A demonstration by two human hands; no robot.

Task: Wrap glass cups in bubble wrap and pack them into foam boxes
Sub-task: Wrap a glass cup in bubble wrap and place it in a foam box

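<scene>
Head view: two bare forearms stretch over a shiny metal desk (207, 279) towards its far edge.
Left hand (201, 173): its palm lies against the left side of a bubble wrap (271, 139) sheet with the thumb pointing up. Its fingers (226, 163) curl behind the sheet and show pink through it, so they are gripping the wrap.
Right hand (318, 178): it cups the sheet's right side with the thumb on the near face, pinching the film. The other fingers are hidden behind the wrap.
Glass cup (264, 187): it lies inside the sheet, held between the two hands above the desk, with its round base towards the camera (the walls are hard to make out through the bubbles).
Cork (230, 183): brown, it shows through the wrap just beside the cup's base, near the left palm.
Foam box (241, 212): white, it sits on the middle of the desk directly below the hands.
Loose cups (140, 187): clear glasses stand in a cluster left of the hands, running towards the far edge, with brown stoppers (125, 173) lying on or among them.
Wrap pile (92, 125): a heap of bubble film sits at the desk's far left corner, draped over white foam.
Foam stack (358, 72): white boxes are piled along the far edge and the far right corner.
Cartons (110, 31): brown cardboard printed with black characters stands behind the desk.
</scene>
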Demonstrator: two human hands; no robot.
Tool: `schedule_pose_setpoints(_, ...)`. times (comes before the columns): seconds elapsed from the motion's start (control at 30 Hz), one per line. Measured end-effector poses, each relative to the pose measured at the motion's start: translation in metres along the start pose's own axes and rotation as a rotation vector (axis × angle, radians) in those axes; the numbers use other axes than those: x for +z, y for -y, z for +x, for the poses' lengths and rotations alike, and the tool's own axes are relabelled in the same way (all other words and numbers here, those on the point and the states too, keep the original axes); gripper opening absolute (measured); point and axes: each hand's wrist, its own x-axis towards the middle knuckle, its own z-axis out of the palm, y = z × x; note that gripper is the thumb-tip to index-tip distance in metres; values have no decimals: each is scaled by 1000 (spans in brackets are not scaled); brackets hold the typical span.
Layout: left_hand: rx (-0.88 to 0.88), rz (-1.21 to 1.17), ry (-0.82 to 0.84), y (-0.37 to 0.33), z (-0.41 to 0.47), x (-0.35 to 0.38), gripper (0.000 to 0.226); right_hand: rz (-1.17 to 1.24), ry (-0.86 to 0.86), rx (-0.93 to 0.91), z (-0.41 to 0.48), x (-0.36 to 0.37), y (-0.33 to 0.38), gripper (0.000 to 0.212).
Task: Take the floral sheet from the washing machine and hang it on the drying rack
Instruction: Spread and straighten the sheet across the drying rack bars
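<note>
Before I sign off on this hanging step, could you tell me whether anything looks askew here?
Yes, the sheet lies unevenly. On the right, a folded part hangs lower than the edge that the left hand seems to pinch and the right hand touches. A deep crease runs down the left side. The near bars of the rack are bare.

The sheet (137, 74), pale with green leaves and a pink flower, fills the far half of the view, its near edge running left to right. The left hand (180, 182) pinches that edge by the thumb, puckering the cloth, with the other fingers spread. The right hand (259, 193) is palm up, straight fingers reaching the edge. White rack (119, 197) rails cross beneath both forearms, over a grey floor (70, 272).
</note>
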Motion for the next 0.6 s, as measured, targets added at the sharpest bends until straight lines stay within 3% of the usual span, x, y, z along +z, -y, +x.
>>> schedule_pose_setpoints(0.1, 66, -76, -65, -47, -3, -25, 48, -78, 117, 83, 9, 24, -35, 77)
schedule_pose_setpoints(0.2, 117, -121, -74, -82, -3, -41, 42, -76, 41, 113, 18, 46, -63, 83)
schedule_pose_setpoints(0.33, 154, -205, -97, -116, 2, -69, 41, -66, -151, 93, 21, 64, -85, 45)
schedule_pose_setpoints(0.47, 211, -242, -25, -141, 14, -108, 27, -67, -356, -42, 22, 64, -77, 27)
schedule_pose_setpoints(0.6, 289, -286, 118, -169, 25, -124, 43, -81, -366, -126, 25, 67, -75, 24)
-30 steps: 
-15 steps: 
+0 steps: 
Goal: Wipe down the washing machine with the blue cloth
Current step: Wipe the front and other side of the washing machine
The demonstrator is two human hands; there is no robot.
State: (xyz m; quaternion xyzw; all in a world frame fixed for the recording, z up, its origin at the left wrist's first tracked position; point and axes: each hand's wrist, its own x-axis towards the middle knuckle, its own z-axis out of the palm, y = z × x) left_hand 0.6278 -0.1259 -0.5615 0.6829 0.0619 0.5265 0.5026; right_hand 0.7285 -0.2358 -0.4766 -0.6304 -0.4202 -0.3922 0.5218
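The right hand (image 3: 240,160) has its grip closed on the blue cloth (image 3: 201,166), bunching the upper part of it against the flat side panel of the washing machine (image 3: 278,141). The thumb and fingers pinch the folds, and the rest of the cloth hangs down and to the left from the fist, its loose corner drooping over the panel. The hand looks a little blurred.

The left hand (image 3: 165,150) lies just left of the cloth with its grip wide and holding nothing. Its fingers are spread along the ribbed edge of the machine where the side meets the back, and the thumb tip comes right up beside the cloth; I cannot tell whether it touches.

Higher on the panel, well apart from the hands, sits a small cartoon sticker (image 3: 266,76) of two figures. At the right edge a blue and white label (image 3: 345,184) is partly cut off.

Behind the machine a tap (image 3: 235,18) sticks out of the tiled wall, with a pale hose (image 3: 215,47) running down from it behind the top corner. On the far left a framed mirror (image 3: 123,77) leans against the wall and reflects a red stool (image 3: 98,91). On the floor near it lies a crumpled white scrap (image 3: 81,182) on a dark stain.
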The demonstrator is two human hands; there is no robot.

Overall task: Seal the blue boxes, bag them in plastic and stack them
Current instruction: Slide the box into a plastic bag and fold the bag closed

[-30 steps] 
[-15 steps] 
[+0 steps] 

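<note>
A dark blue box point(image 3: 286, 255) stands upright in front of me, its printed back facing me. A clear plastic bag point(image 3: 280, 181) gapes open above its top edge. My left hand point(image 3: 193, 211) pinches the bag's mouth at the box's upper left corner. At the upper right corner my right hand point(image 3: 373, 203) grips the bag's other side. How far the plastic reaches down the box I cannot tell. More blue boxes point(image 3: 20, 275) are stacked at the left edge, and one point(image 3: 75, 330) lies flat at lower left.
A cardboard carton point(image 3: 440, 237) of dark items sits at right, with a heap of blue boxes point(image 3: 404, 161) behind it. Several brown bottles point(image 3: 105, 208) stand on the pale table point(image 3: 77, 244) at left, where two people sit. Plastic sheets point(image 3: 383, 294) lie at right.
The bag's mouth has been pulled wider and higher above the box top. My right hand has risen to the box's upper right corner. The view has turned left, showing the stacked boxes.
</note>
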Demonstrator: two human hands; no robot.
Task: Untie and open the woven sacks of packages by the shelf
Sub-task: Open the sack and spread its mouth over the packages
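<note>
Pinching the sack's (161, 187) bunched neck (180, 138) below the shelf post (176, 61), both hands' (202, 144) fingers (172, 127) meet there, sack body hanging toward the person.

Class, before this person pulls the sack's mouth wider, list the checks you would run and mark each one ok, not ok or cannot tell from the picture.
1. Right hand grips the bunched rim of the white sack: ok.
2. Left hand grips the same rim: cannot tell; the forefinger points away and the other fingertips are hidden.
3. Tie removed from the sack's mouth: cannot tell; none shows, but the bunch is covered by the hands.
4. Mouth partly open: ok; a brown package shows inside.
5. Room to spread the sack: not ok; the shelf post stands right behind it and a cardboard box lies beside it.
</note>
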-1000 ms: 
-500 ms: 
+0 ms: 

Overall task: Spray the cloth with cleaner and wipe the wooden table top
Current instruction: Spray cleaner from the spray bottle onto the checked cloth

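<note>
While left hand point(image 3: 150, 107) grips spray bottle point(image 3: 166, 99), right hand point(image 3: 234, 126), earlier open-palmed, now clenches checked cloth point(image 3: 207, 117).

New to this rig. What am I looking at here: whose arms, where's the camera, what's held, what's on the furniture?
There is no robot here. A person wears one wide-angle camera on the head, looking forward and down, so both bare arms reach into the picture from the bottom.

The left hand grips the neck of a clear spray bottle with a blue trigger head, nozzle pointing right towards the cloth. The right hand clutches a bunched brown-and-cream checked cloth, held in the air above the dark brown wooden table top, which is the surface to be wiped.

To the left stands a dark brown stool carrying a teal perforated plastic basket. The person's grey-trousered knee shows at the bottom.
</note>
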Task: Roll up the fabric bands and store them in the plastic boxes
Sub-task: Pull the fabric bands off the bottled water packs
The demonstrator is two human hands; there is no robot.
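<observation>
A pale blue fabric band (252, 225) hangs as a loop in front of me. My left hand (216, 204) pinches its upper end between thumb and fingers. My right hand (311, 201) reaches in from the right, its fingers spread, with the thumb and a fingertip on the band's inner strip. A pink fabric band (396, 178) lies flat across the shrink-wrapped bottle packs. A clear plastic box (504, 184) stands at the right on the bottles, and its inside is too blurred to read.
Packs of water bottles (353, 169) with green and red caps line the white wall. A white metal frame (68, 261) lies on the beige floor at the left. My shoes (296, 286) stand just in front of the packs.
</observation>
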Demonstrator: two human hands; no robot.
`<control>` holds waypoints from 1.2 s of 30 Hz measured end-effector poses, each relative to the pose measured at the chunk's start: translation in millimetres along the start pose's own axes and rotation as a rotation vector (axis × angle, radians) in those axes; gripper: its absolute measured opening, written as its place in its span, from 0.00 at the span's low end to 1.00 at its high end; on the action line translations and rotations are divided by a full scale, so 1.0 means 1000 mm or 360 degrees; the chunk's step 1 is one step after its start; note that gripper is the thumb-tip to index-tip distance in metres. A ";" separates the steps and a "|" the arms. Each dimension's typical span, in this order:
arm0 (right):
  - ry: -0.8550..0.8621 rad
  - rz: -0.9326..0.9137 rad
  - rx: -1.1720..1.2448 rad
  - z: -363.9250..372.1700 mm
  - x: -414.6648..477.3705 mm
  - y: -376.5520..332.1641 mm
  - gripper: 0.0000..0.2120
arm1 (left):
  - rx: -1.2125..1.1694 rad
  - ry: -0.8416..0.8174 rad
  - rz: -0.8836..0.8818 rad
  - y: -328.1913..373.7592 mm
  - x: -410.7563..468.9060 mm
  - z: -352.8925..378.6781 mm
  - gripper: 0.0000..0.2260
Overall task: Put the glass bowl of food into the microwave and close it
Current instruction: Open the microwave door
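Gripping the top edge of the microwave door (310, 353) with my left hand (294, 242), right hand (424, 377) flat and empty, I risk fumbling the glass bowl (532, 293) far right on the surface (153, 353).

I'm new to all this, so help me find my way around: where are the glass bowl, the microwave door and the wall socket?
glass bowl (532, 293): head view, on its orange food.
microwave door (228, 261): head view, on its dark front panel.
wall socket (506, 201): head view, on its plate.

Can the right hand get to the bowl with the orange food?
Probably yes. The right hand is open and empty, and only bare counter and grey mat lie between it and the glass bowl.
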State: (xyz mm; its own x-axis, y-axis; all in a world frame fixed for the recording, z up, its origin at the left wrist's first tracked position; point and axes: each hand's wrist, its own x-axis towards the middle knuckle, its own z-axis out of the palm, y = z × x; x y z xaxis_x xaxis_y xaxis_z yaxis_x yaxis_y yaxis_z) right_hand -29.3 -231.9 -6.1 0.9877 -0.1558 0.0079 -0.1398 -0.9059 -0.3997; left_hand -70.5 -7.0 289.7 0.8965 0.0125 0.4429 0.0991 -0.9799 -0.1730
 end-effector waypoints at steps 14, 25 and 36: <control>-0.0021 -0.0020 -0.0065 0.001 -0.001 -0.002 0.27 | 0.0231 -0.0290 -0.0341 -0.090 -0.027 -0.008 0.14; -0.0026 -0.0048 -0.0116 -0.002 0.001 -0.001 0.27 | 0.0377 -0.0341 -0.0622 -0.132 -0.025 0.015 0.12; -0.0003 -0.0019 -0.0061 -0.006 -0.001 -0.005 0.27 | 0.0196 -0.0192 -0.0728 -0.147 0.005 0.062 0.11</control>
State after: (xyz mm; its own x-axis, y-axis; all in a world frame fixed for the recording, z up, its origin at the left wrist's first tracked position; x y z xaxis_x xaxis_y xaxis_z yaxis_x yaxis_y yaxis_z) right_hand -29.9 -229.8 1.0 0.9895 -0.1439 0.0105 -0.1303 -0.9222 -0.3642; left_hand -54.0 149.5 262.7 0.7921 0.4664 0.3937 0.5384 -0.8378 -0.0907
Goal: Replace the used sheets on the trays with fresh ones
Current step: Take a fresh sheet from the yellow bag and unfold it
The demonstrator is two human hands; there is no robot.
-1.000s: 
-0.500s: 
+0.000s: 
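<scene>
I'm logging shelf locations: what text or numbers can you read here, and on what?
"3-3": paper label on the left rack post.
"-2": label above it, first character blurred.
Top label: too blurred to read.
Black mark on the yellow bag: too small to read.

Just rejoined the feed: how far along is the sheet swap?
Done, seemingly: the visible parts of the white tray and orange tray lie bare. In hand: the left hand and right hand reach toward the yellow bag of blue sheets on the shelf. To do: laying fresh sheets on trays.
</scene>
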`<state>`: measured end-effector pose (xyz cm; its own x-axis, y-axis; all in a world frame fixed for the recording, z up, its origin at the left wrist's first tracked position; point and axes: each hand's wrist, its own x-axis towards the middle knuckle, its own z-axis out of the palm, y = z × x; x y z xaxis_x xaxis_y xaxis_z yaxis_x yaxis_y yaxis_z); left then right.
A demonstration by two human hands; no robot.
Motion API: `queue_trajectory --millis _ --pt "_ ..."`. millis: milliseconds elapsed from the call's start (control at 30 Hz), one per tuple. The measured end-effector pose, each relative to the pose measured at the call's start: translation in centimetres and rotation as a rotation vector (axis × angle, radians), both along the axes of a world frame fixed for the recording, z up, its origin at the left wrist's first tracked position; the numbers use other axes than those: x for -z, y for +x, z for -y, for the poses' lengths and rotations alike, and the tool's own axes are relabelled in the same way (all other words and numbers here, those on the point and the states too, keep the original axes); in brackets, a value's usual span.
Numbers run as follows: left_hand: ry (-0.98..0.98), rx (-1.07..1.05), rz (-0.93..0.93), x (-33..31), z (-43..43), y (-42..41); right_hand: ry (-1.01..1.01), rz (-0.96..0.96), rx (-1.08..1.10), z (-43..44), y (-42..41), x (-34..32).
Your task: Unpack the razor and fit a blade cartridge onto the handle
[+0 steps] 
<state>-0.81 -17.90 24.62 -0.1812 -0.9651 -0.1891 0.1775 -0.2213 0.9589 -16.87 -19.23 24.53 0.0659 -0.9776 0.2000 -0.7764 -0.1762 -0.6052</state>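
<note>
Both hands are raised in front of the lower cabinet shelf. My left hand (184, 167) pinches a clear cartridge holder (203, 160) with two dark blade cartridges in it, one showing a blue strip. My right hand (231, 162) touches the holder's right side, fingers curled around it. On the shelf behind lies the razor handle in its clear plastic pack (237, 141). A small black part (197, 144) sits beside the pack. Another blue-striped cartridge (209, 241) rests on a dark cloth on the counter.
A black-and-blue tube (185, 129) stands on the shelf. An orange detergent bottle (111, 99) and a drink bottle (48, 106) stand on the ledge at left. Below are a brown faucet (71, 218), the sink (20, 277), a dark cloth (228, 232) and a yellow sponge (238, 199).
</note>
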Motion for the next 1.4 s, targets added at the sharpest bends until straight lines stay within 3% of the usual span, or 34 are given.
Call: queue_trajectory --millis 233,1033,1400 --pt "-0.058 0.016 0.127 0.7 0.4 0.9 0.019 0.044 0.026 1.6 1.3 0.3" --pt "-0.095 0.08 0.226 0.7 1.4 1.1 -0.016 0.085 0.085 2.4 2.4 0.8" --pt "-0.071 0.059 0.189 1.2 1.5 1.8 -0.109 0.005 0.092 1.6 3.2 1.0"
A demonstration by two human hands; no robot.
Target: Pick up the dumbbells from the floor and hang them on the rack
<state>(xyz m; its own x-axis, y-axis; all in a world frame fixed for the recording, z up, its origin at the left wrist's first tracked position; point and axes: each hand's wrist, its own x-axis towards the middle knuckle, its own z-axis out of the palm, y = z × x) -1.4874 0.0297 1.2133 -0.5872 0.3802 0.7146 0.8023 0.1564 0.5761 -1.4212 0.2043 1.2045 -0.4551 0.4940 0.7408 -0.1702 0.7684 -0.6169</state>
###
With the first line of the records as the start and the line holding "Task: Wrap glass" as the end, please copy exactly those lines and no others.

A demonstration by two human hands; no robot.

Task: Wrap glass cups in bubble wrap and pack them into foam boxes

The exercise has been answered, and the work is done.